What is driving the advent of new, non-relational databases? Is it the staggering amount of data we have these days?
Guy Harrison: It's the whole argument that it's easier to leave the data where it is, on commodity hardware and then have an engine that can churn through it with brute force, rather than pay the costs of bringing it in to some structure and locking it down before you can use it. I think if you have a look at where the data warehousing market is going now that Hadoop has taken hold, it's almost on a collision course.
The problem, of course, is how the data is getting to the cloud.
Oracle is working on big data, massively parallel processing, optimized I/O, very fast channels between the CPU and the I/O, and so forth. It's trying to get to that same processing path where it can churn through lots of data within secure file formats, meaning you won't need to treat the data within the database, you will be able to point the database at it and tell it what the structure is, but it will still be stored exactly where it was in the first place.
That's not a long way from what Hadoop does now. That sort of convergence is visible now, although there's still a gap between where the two technologies are, but they will become almost the same thing.
What are some current drawbacks in the NoSQL databases? Some proponents would have you believe they can be a solution across the board.
GH: They are very specific to task in many respects, and they support very large implementations. I'm not trying to belittle them in any way, but there are gaps all over the place where things that clearly need to be done, have not yet been done, and that's just a reflection on the level of maturity.
I think anyone who's been in the industry for a while, especially from an enterprise point of view, will understand that the data isn't in the database just for the sake of the application. It's not there just to be inserted, and updated, and deleted. It's also there to be mined and analyzed and used for decision-making and trending. And the more data there is, the more granular data I've got, the more fine-grained decision making I can have.
Most of the of the NoSQL databases offer no solutions for that whatsoever.

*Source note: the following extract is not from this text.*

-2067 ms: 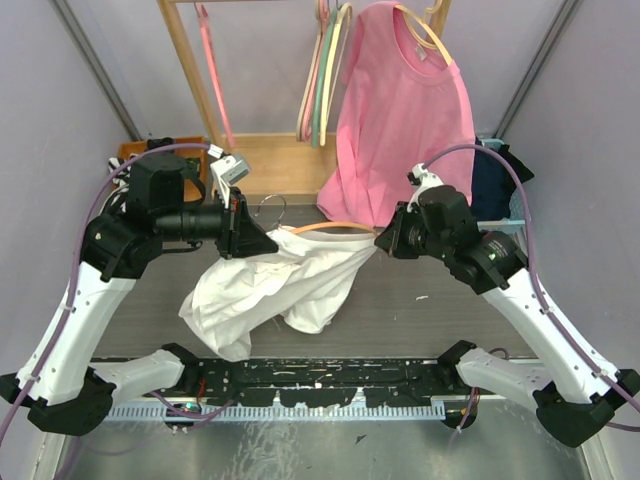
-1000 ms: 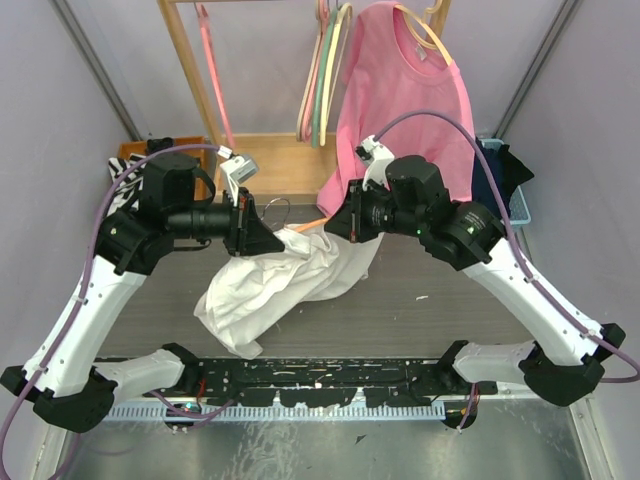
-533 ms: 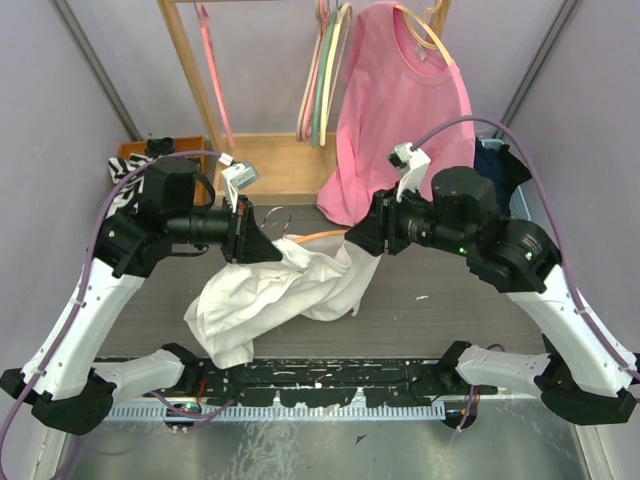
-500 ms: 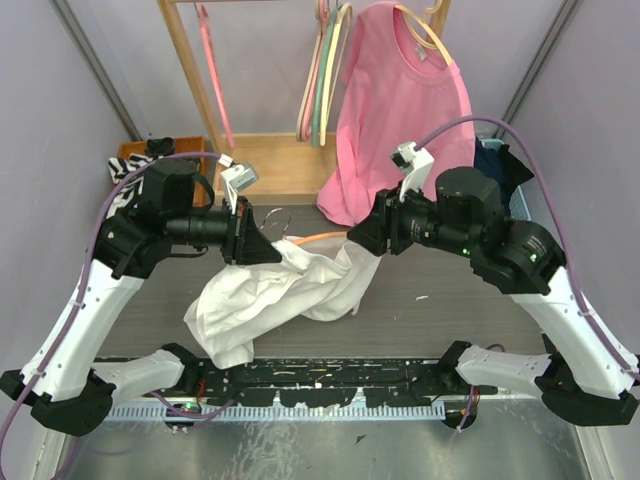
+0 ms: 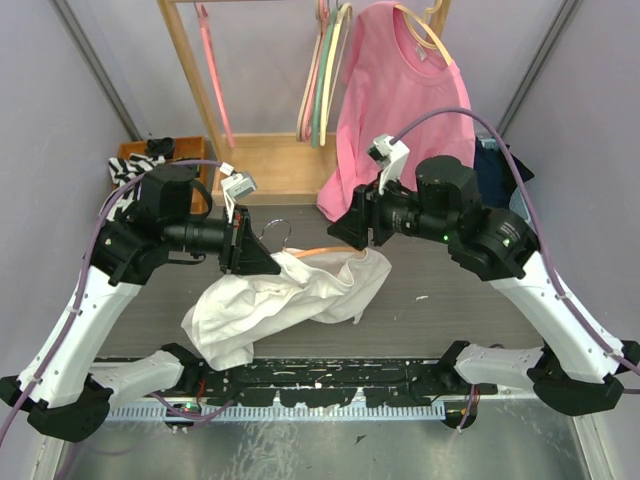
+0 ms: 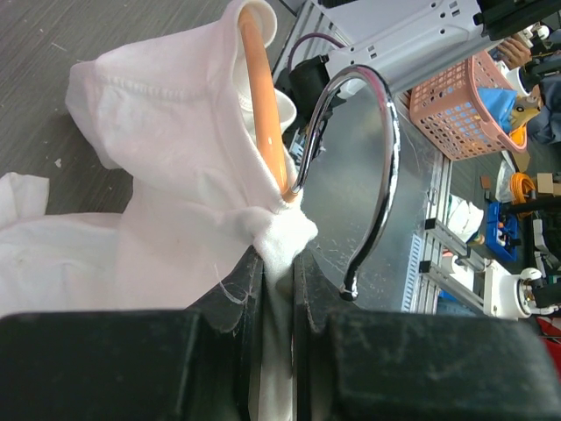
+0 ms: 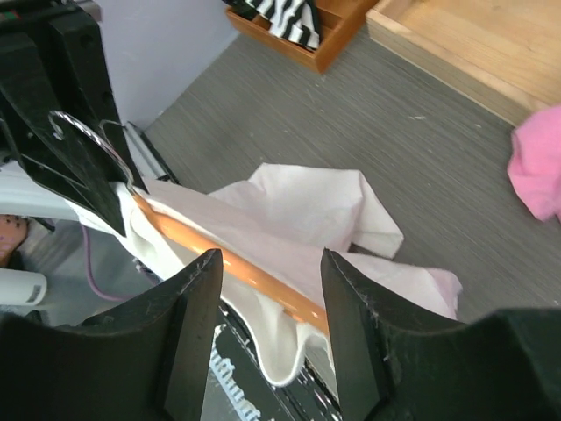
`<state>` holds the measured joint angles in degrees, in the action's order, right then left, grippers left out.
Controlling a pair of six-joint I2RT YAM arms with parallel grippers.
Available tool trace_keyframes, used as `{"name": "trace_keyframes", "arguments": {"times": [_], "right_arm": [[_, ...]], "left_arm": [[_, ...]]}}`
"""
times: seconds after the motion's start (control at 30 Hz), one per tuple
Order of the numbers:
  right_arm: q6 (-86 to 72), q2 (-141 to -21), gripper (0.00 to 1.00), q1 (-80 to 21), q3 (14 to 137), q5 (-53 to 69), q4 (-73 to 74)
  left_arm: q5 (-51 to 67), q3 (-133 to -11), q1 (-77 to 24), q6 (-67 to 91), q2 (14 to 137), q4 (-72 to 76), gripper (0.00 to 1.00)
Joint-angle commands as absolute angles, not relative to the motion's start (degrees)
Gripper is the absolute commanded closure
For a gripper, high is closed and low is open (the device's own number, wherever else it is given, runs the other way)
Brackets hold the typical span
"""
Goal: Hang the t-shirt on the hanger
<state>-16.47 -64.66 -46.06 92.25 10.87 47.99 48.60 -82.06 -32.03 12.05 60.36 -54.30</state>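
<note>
My left gripper (image 5: pixel 262 262) is shut on a bunch of the white t-shirt (image 5: pixel 280 300) right at the neck of the orange hanger (image 5: pixel 325 250). In the left wrist view the cloth (image 6: pixel 175 140) is pinched between the jaws, and the orange arm (image 6: pixel 263 105) and silver hook (image 6: pixel 381 132) rise just beyond their tips. The shirt drapes over the hanger arm and down onto the table. My right gripper (image 5: pixel 340 228) hovers open above the hanger's far end. In its wrist view the orange arm (image 7: pixel 188 237) and the shirt (image 7: pixel 307 206) lie below, between the spread fingers (image 7: pixel 195 303), untouched.
A pink t-shirt (image 5: pixel 405 110) hangs on a cream hanger on the wooden rack (image 5: pixel 270 160) at the back, beside green and pink hangers (image 5: pixel 320 80). A striped cloth (image 5: pixel 130 165) sits in an orange box at back left. Dark cloth (image 5: pixel 495 185) lies in a bin at right.
My right gripper has opened, let go of the shirt at the hanger's end, and drawn up and left. The shirt has sagged lower. My left gripper keeps its grip.
</note>
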Motion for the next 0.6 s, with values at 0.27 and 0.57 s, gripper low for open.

What is a practical example of the differences between relational and non-relational databases?
GH: So, you take something like HBase, where there's no real range consistency, and you want something that does
SELECT COUNT * on your HBase table. So you start counting rows, basically, by reading all the labels. There's no API that tells you how many rows. The only way to find out is to read them all.
If someone's inserting at the same time, there's no real guarantee you'll ever catch up with the person writing, so you literally have a situation where
COUNT * might go on forever. So, we have to come up with some way of either timing out and saying, "It's impossible, the query has gone on too long," or trying to estimate the size. That's a simple example of where a relational query that would work fine in any relational database, is not supported naturally in the non-relational databases.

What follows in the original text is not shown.